**The task**
Beginning with the line that holds "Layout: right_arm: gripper", write out the remaining lines of the material exactly, the last line included.

**Recorded information**
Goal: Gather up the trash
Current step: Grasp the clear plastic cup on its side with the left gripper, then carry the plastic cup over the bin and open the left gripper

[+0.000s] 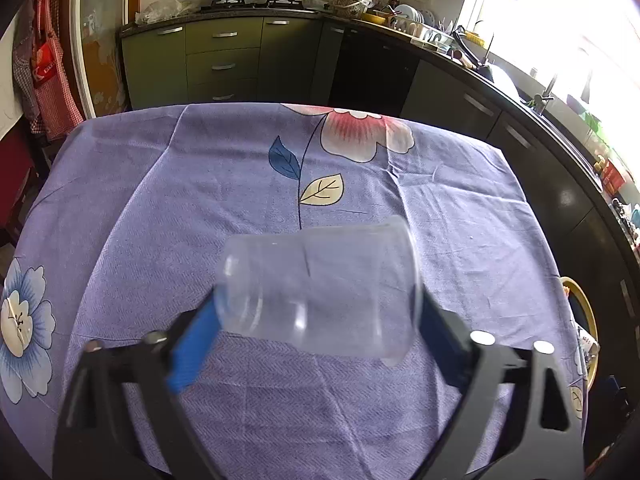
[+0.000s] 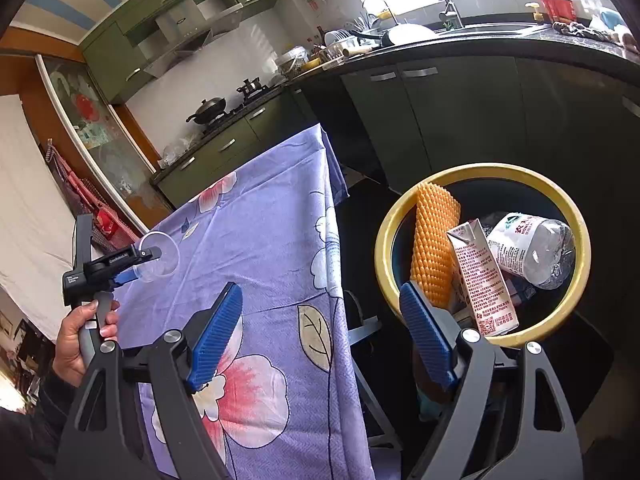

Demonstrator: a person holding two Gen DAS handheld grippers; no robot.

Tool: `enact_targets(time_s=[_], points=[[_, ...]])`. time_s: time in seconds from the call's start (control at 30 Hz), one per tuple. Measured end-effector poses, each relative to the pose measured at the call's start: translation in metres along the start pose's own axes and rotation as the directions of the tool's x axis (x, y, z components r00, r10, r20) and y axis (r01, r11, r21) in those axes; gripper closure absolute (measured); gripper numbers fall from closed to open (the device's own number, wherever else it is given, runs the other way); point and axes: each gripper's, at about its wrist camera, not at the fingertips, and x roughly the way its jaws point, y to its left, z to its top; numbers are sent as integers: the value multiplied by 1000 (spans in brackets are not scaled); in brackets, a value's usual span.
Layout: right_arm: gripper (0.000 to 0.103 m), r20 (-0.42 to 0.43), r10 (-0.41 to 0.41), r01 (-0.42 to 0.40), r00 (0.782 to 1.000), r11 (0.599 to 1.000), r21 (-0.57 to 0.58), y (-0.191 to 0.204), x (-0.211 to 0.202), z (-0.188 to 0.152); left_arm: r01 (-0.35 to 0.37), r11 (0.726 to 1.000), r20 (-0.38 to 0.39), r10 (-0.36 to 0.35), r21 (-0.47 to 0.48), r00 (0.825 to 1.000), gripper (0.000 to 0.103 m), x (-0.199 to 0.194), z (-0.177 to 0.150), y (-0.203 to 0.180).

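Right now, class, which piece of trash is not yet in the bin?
The clear cup, held sideways between the left gripper pads over the table; the foam net, carton and bottle already lie in the bin.

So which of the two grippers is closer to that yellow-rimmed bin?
Right. The right gripper hangs open beside the bin; the left gripper is across the table, around a clear plastic cup.
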Motion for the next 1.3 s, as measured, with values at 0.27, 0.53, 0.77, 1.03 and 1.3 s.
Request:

**Output**
Layout: right_arm: gripper (0.000 to 0.103 m), r20 (-0.42 to 0.43), r10 (-0.41 to 0.41), r01 (-0.42 to 0.40), r00 (0.782 to 1.000), r11 (0.599 to 1.000), r21 (-0.57 to 0.58), y (-0.191 to 0.204), x (-0.211 to 0.202), z (-0.188 to 0.152); left_arm: r01 (-0.35 to 0.37), r11 (0.726 to 1.000), r20 (-0.38 to 0.39), r10 (-0.36 to 0.35), r21 (-0.47 to 0.48), r00 (0.825 to 1.000), gripper (0.000 to 0.103 m), x (-0.199 to 0.194), z (-0.177 to 0.150), y (-0.203 to 0.180).

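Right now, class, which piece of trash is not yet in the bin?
The clear cup, held sideways between the left gripper pads over the table; the foam net, carton and bottle already lie in the bin.

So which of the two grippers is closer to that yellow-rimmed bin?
Right. The right gripper hangs open beside the bin; the left gripper is across the table, around a clear plastic cup.
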Motion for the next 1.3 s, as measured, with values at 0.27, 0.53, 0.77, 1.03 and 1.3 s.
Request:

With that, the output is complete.